◆ WORK INSTRUCTION:
Restate the entries below word for word, omitting nothing.

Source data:
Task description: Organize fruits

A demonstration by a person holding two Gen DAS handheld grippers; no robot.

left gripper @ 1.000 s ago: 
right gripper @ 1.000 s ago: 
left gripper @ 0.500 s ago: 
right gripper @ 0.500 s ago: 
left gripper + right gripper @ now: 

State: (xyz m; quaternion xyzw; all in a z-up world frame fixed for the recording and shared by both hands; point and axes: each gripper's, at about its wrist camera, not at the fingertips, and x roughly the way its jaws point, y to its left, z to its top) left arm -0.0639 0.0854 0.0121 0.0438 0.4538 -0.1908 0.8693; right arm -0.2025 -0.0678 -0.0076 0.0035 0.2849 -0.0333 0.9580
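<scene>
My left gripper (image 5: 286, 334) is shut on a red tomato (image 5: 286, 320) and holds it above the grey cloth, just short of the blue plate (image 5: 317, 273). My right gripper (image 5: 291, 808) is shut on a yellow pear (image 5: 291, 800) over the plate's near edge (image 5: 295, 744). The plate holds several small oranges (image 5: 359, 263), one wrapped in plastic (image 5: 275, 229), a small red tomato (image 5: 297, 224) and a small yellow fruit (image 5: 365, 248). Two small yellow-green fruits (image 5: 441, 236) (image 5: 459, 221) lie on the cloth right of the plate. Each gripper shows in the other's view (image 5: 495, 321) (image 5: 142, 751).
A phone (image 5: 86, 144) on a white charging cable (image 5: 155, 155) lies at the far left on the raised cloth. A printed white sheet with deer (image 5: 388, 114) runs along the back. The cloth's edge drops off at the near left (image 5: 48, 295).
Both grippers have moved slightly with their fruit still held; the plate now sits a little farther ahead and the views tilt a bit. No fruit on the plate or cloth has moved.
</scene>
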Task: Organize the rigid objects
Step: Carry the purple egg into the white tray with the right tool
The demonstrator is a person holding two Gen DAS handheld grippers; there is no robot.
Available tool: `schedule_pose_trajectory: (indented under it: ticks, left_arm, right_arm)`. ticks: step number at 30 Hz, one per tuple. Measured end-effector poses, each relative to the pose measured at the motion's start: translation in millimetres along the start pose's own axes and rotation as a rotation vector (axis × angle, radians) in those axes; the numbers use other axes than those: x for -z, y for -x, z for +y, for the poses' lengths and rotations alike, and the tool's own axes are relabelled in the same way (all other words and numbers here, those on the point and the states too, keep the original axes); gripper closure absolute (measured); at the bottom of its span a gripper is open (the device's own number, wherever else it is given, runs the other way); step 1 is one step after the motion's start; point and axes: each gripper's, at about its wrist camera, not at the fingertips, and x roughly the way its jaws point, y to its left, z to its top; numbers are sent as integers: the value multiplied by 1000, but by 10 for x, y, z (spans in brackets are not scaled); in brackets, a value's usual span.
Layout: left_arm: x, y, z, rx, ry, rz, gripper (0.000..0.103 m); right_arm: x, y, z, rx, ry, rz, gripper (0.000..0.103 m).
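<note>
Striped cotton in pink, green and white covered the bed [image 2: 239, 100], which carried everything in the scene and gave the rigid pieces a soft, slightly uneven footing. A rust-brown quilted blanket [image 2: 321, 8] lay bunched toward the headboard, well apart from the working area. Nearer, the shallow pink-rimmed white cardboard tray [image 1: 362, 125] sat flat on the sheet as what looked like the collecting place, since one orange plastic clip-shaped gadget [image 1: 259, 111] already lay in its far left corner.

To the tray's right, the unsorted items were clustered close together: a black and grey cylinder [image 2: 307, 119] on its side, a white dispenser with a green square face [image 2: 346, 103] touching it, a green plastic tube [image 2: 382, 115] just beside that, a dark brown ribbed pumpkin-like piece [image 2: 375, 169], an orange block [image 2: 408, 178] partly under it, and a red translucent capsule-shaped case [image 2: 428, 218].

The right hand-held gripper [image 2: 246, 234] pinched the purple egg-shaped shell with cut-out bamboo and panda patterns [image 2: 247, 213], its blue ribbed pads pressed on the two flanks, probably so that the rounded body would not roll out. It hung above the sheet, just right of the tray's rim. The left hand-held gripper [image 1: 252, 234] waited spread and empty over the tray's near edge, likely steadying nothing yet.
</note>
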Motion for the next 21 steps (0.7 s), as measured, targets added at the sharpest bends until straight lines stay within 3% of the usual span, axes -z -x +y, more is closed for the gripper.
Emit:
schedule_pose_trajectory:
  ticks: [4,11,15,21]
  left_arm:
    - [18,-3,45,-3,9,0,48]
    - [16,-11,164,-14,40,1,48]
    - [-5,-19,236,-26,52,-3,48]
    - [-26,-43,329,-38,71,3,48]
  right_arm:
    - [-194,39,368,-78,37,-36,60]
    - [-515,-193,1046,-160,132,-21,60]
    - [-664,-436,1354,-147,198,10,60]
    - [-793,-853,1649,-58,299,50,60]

◆ REPLY:
Task description: Organize fruits

A demonstration by a person holding two Gen DAS handheld grippers; no robot.

left gripper @ 1.000 s ago: 
right gripper @ 1.000 s ago: 
left gripper @ 0.500 s ago: 
right gripper @ 0.500 s ago: 
left gripper + right gripper @ now: 

State: (xyz m; quaternion xyzw; all in a z-up world frame fixed for the recording and shared by both hands; point and axes: each gripper's, at about its wrist camera, not at the fingertips, and x roughly the way its jaws point, y to its left, z to its top) left arm -0.0639 0.0854 0.0121 0.0438 0.4538 -0.1908 0.8693; right arm -0.2025 -0.0678 -0.0076 0.0035 0.2849 -0.0333 0.9580
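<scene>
My left gripper (image 5: 286, 334) is shut on a red tomato (image 5: 286, 320) and holds it above the grey cloth, just short of the blue plate (image 5: 317, 273). My right gripper (image 5: 291, 808) is shut on a yellow pear (image 5: 291, 800) over the plate's near edge (image 5: 295, 744). The plate holds several small oranges (image 5: 359, 263), one wrapped in plastic (image 5: 275, 229), a small red tomato (image 5: 297, 224) and a small yellow fruit (image 5: 365, 248). Two small yellow-green fruits (image 5: 441, 236) (image 5: 459, 221) lie on the cloth right of the plate. Each gripper shows in the other's view (image 5: 495, 321) (image 5: 142, 751).
A phone (image 5: 86, 144) on a white charging cable (image 5: 155, 155) lies at the far left on the raised cloth. A printed white sheet with deer (image 5: 388, 114) runs along the back. The cloth's edge drops off at the near left (image 5: 48, 295).
Both grippers have moved slightly with their fruit still held; the plate now sits a little farther ahead and the views tilt a bit. No fruit on the plate or cloth has moved.
</scene>
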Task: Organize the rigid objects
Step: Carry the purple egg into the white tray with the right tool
The demonstrator is a person holding two Gen DAS handheld grippers; there is no robot.
Available tool: `schedule_pose_trajectory: (indented under it: ticks, left_arm, right_arm)`. ticks: step number at 30 Hz, one per tuple. Measured end-effector poses, each relative to the pose measured at the motion's start: translation in millimetres along the start pose's own axes and rotation as a rotation vector (axis × angle, radians) in those axes; the numbers use other axes than those: x for -z, y for -x, z for +y, for the poses' lengths and rotations alike, and the tool's own axes are relabelled in the same way (all other words and numbers here, those on the point and the states too, keep the original axes); gripper closure absolute (measured); at the bottom of its span a gripper is open (the device's own number, wherever else it is given, runs the other way); step 1 is one step after the motion's start; point and axes: each gripper's, at about its wrist camera, not at the fingertips, and x roughly the way its jaws point, y to its left, z to its top; numbers are sent as integers: the value multiplied by 1000, but by 10 for x, y, z (spans in brackets are not scaled); in brackets, a value's usual span.
Layout: left_arm: x, y, z, rx, ry, rz, gripper (0.000..0.103 m); right_arm: x, y, z, rx, ry, rz, gripper (0.000..0.103 m).
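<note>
Striped cotton in pink, green and white covered the bed [image 2: 239, 100], which carried everything in the scene and gave the rigid pieces a soft, slightly uneven footing. A rust-brown quilted blanket [image 2: 321, 8] lay bunched toward the headboard, well apart from the working area. Nearer, the shallow pink-rimmed white cardboard tray [image 1: 362, 125] sat flat on the sheet as what looked like the collecting place, since one orange plastic clip-shaped gadget [image 1: 259, 111] already lay in its far left corner.

To the tray's right, the unsorted items were clustered close together: a black and grey cylinder [image 2: 307, 119] on its side, a white dispenser with a green square face [image 2: 346, 103] touching it, a green plastic tube [image 2: 382, 115] just beside that, a dark brown ribbed pumpkin-like piece [image 2: 375, 169], an orange block [image 2: 408, 178] partly under it, and a red translucent capsule-shaped case [image 2: 428, 218].

The right hand-held gripper [image 2: 246, 234] pinched the purple egg-shaped shell with cut-out bamboo and panda patterns [image 2: 247, 213], its blue ribbed pads pressed on the two flanks, probably so that the rounded body would not roll out. It hung above the sheet, just right of the tray's rim. The left hand-held gripper [image 1: 252, 234] waited spread and empty over the tray's near edge, likely steadying nothing yet.
</note>
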Motion for the next 21 steps (0.7 s), as measured, targets added at the sharpest bends until straight lines stay within 3% of the usual span, axes -z -x +y, more is closed for the gripper.
Emit:
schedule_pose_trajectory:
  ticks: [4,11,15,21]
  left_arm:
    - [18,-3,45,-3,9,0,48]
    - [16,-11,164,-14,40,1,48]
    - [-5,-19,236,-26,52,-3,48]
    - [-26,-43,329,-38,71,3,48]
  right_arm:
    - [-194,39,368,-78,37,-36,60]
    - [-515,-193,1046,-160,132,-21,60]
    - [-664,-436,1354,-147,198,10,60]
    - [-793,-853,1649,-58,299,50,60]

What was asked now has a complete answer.